■ **EXERCISE BRIEF**:
Below are some records. Write out exactly their lines from the one with "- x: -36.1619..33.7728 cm" through the one with "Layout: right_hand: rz", and leave the pictures behind.

(DATA PROVIDED)

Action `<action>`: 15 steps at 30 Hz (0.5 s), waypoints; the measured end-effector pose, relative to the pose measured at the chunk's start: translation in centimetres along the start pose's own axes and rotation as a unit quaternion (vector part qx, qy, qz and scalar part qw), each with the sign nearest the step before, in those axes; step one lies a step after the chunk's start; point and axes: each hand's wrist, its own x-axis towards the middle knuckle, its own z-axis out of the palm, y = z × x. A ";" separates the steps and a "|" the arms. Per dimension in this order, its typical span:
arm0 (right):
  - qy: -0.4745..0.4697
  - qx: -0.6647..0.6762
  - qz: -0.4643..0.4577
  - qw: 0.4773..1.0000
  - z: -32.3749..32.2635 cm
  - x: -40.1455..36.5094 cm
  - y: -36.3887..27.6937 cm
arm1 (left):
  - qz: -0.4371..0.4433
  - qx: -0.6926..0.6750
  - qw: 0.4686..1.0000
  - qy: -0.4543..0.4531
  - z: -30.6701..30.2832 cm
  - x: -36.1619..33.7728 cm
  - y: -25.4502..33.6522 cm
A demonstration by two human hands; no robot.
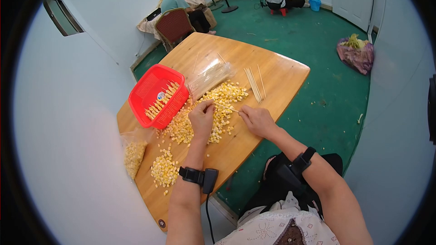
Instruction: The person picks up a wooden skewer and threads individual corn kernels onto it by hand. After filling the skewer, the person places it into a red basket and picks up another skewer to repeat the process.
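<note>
A thin bamboo skewer (226,107) spans the gap between my two hands, above a heap of yellow corn kernels (229,92). My right hand (257,121) is closed in a pinch on its right end. At the other end, the fingertips of my left hand (202,118) are pinched together; what lies between them is too small to make out. Behind the heap is a clear plastic pack of skewers (210,80). Several loose skewers (253,85) lie to the right on the wooden table (272,70). A red basket (170,117) at the left holds several filled corn skewers (164,100).
A bag of kernels (134,154) stands at the table's left edge, near a smaller kernel pile (164,169). Two other people sit farther back, one on a chair (174,26), one on a low stool. A purple bag (356,56) and a blue bucket (314,4) are on the green floor.
</note>
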 end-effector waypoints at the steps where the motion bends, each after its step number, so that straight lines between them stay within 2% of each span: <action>1: 0.001 0.002 0.000 1.000 0.0 0.0 -0.1 | 0.004 0.000 1.000 -0.004 0.1 -0.1 0.0; 4: 0.000 0.003 0.006 1.000 0.0 0.0 0.0 | -0.006 0.009 1.000 -0.010 0.2 -0.2 0.2; 10: 0.006 0.015 0.011 1.000 0.2 0.0 0.1 | 0.032 0.012 0.999 -0.038 1.5 -1.1 1.2; 15: 0.016 0.011 0.005 1.000 0.6 0.1 0.4 | 0.000 0.007 0.996 -0.086 1.7 -1.7 2.1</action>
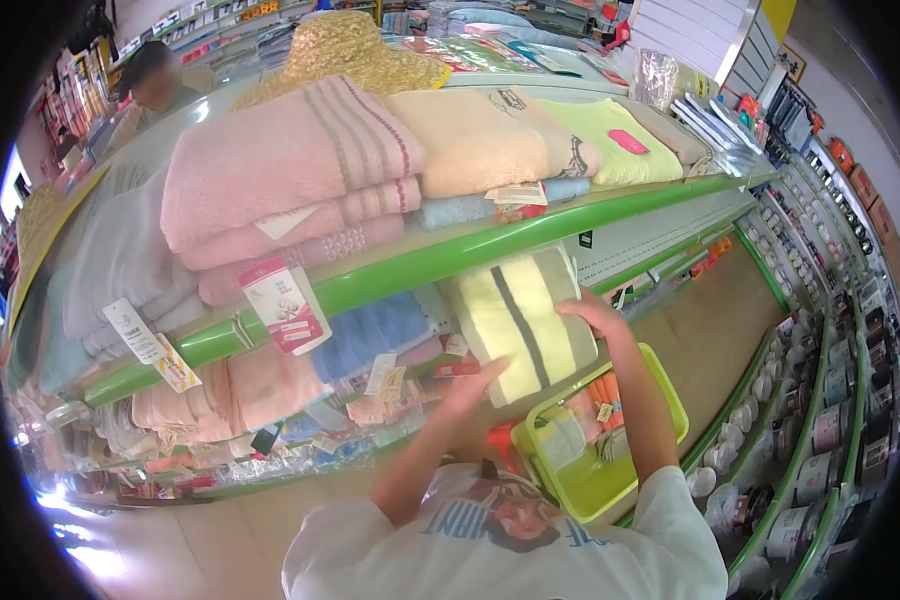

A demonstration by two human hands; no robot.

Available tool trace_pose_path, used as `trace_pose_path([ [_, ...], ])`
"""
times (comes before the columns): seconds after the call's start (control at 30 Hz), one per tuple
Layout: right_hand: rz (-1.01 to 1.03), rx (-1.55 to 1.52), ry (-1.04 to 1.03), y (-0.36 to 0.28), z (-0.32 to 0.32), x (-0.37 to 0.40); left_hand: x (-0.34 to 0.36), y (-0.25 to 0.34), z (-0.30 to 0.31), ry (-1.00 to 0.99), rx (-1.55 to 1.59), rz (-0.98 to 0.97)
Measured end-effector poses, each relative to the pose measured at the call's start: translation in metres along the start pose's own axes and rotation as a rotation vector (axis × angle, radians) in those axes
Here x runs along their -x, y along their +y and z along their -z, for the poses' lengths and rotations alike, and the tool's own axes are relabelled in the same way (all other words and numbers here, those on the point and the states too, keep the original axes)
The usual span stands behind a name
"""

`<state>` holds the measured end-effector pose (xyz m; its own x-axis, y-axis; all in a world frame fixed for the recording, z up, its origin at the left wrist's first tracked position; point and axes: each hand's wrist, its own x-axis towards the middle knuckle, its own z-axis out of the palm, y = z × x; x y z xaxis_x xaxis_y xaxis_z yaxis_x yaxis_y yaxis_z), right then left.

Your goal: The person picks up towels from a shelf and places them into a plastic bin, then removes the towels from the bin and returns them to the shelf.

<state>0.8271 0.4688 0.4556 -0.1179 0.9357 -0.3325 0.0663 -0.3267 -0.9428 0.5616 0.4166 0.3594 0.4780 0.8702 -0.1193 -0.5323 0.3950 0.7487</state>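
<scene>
Both my hands are around a folded towel (515, 335) with pale yellow and grey stripes and one dark band, held in front of the lower shelf. My left hand (482, 378) grips its near left edge, fingers partly hidden. At the right edge, my right hand (592, 314) is closed on it with the thumb on top. Just below and to the right stands a yellow-green shopping basket (678, 395) containing several packaged items, some orange. Folded blue towels (370, 330) lie on the shelf to the left of the held towel.
A green shelf edge (410, 262) runs above my hands, with pink towels (260, 170), a peach towel (480, 140) and hanging tags (285, 305) on it. A straw hat (345, 50) sits on top. Shelves of mugs (800, 530) line the right side. Another person (155, 85) is at the far left.
</scene>
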Motion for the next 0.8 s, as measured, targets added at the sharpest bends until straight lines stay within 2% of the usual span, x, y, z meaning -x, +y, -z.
trace_pose_path([
  [0.03,-0.003,-0.017,-0.017,-0.006,0.002,-0.008,0.003,0.008,-0.009,0.019,-0.045,-0.053],
  [0.13,-0.059,0.058,-0.082,-0.041,0.005,-0.034,0.014,0.034,-0.033,0.024,-0.245,0.024],
  [0.2,-0.095,0.148,-0.064,-0.056,0.006,-0.06,0.002,0.004,-0.019,-0.065,-0.457,0.073],
  [0.3,-0.189,0.573,0.002,-0.113,-0.031,-0.057,0.009,-0.02,-0.019,-0.125,-0.623,0.061],
  [0.37,0.157,0.687,-0.152,-0.074,-0.005,-0.122,0.02,-0.012,-0.029,-0.13,-0.693,0.081],
  [0.4,0.13,0.88,-0.124,-0.089,-0.023,-0.118,0.026,-0.001,-0.038,-0.131,-0.731,0.119],
  [0.5,0.043,1.343,-0.157,-0.133,-0.086,-0.093,0.009,-0.022,-0.037,-0.305,-0.573,0.031],
  [0.57,-0.01,1.543,-0.188,-0.152,-0.119,-0.076,-0.007,-0.052,-0.03,-0.266,-0.479,0.093],
  [0.63,-0.006,1.718,-0.143,-0.148,-0.133,-0.076,-0.009,-0.044,-0.035,-0.342,-0.181,0.05],
  [0.67,0.006,1.815,-0.095,-0.14,-0.133,-0.08,-0.013,-0.053,-0.028,-0.328,-0.115,0.118],
  [0.73,0.134,1.779,0.0,-0.103,-0.121,-0.106,0.005,-0.025,-0.031,-0.244,-0.047,0.145],
  [0.8,0.171,1.772,0.012,-0.109,-0.131,-0.095,0.033,0.004,-0.033,-0.023,-0.095,0.2],
])
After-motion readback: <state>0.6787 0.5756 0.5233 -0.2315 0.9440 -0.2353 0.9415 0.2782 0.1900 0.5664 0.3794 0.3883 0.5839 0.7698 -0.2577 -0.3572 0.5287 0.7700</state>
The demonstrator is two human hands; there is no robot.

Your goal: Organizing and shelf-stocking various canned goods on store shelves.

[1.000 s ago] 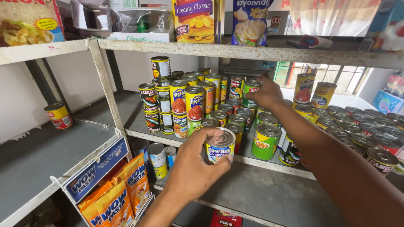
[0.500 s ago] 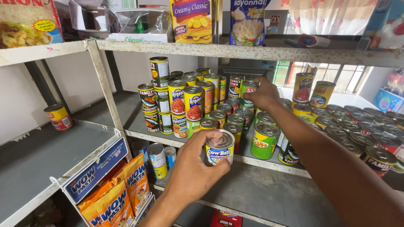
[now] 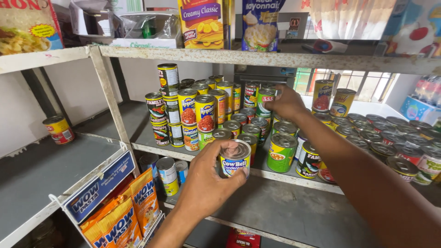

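While a lone red can [image 3: 58, 129] sits far left on the grey side shelf [image 3: 41, 179], the left hand [image 3: 207, 181] stays clenched round a white-and-blue can [image 3: 234, 159], held just in front of the middle shelf [image 3: 275, 172], little shifted from a second ago. Farther right, the right hand [image 3: 285, 103] keeps its fingers on a green-labelled can [image 3: 265, 99] deep among the stacked tins; whether it truly grips is hidden. Rightmost cans run out of frame.
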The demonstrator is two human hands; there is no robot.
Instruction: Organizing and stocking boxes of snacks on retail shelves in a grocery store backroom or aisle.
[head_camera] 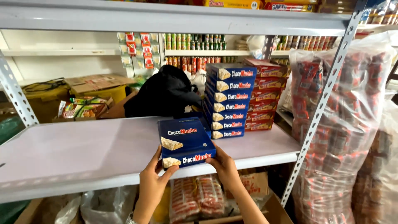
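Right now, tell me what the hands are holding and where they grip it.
Both hands, left hand and right hand, hold a blue snack box by its near bottom corners, resting on the white shelf.

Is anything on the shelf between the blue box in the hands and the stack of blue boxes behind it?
No: in the head view, only bare shelf separates the held blue box from the stack.

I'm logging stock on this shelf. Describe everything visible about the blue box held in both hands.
The blue box is a flat rectangular carton, apparently cardboard, dark blue with white and red lettering and pictures of a pale snack bar on its top and front faces. It looks closed and undamaged. It rests flat at the front edge of the white shelf, slightly turned. The left hand grips its near left corner, the right hand its near right corner. It stands apart from the stack behind.
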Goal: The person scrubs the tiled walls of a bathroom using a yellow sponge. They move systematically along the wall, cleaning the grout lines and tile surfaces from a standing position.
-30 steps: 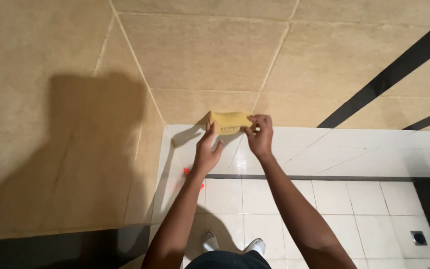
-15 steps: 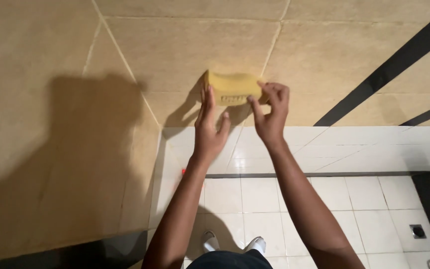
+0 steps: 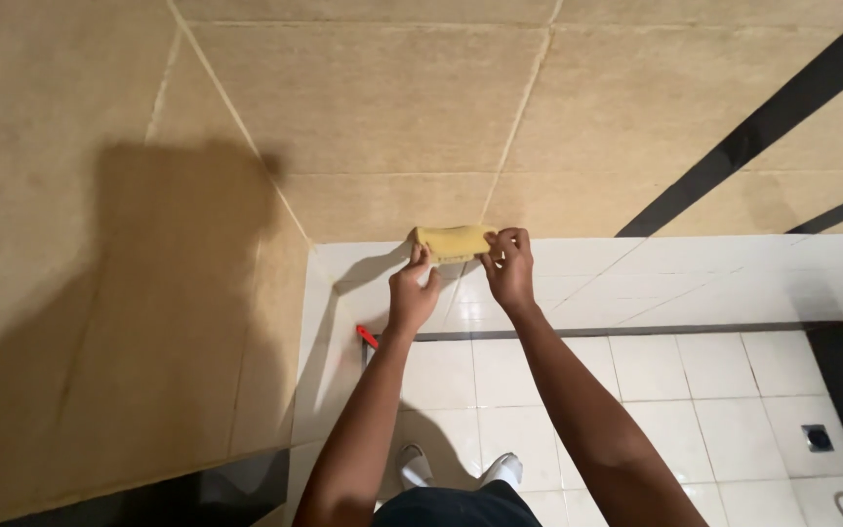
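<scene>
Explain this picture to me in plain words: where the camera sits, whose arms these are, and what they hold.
The camera is worn on a person's head and looks down, so the two bare arms reaching forward are that person's own. The left hand and right hand together grip a yellow sponge, held against the wall where the beige wall tiles meet a white tiled band. Below lies a white tiled floor with a small floor drain at the right. The person's white shoes show at the bottom, and a small red object sits near the corner.
</scene>
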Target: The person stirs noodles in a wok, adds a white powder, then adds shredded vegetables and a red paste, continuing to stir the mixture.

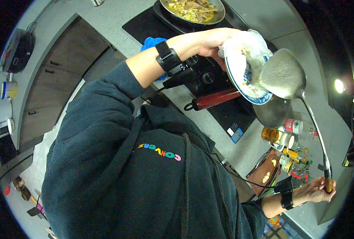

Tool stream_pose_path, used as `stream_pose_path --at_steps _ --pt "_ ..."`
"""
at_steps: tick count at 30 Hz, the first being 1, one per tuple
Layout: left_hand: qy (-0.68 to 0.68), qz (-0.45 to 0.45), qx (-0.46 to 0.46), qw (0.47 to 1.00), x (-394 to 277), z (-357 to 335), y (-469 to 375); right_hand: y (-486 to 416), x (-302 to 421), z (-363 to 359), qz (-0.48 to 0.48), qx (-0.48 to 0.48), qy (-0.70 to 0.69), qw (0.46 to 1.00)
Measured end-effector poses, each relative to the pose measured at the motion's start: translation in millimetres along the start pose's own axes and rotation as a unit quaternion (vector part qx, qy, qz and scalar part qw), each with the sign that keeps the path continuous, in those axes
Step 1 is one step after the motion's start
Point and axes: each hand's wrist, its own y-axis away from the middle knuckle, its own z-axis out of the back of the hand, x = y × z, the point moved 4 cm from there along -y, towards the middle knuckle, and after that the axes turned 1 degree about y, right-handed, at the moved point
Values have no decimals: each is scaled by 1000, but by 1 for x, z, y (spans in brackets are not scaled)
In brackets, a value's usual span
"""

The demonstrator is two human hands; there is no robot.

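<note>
My left hand (214, 49) grips a white bowl (262, 97) with a blue pattern, tilted on its side above the cooktop. Crumpled whitish material (248, 38), plastic or paper, covers part of the bowl's rim beside my fingers. In my right hand (320, 188), at the far right, is the wooden-ended handle of a metal wok spatula (284, 74). Its broad blade overlaps the bowl's edge; whether they touch I cannot tell. Beneath the bowl sits a dark wok (274, 112) with a red handle (217, 100) pointing towards my body. Bowl and blade hide much of the wok.
A frying pan (220, 16) of yellowish food stands on the black cooktop (138, 25). A blue cloth (151, 43) lies by the counter edge. Several bottles and jars (292, 140) crowd the right, near a brown cutting board (259, 174) with yellowish pieces. A cable (245, 179) runs to my right wrist.
</note>
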Motion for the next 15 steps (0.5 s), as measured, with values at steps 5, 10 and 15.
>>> stream_pose_path --at_steps 5,10,15 --pt "0 -15 26 1000 -4 -17 -2 9 16 -22 60 38 14 997" --pt "94 22 31 995 -1 -17 2 17 24 -35 80 84 -46 992" --pt "144 39 31 988 2 -17 3 21 23 -34 77 39 -6 996"
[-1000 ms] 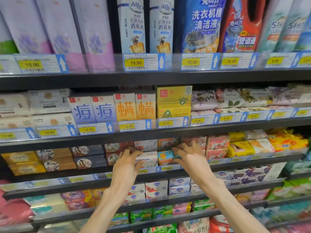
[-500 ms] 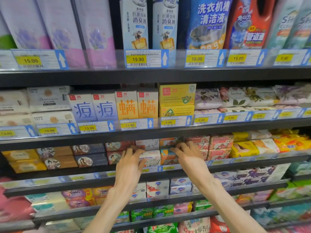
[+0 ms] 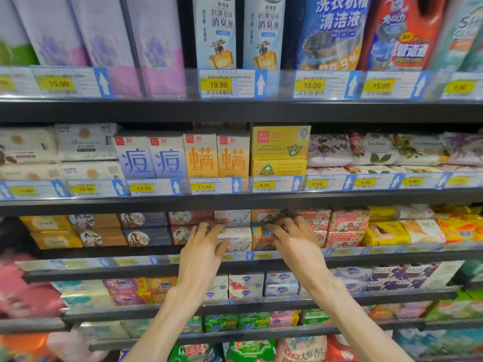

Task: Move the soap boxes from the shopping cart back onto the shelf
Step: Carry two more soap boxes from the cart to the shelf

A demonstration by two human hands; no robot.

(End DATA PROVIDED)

■ **SOLUTION BELOW**:
  - x: -36.1619..33.7728 cm
  - y: -25.4502..33.6522 cm
A demonstration by two human hands; no robot.
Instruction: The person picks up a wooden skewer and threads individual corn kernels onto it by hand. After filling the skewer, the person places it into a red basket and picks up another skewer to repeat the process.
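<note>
A thin bamboo skewer (226,107) spans the gap between my two hands, above a heap of yellow corn kernels (229,92). My right hand (257,121) is closed in a pinch on its right end. At the other end, the fingertips of my left hand (202,118) are pinched together; what lies between them is too small to make out. Behind the heap is a clear plastic pack of skewers (210,80). Several loose skewers (253,85) lie to the right on the wooden table (272,70). A red basket (170,117) at the left holds several filled corn skewers (164,100).
A bag of kernels (134,154) stands at the table's left edge, near a smaller kernel pile (164,169). Two other people sit farther back, one on a chair (174,26), one on a low stool. A purple bag (356,56) and a blue bucket (314,4) are on the green floor.
</note>
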 end-effector waypoints at the steps where the motion bends, each after its step number, so that straight lines between them stay within 2% of each span: <action>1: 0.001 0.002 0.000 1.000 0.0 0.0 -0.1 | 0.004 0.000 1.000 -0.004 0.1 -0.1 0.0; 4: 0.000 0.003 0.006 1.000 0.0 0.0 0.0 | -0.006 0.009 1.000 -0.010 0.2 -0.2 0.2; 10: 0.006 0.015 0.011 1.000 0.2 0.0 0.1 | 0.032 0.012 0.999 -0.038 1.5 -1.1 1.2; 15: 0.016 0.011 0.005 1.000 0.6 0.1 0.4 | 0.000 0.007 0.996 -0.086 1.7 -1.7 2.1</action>

A demonstration by two human hands; no robot.

Available tool trace_pose_path, used as `trace_pose_path([ [_, ...], ])`
"""
times (comes before the columns): seconds after the call's start (control at 30 Hz), one per tuple
Layout: right_hand: rz (-1.01 to 1.03), rx (-1.55 to 1.52), ry (-1.04 to 1.03), y (-0.36 to 0.28), z (-0.32 to 0.32), x (-0.37 to 0.40); left_hand: x (-0.34 to 0.36), y (-0.25 to 0.34), z (-0.30 to 0.31), ry (-1.00 to 0.99), rx (-1.55 to 1.59), rz (-0.98 to 0.97)

There is no additional output for this exercise.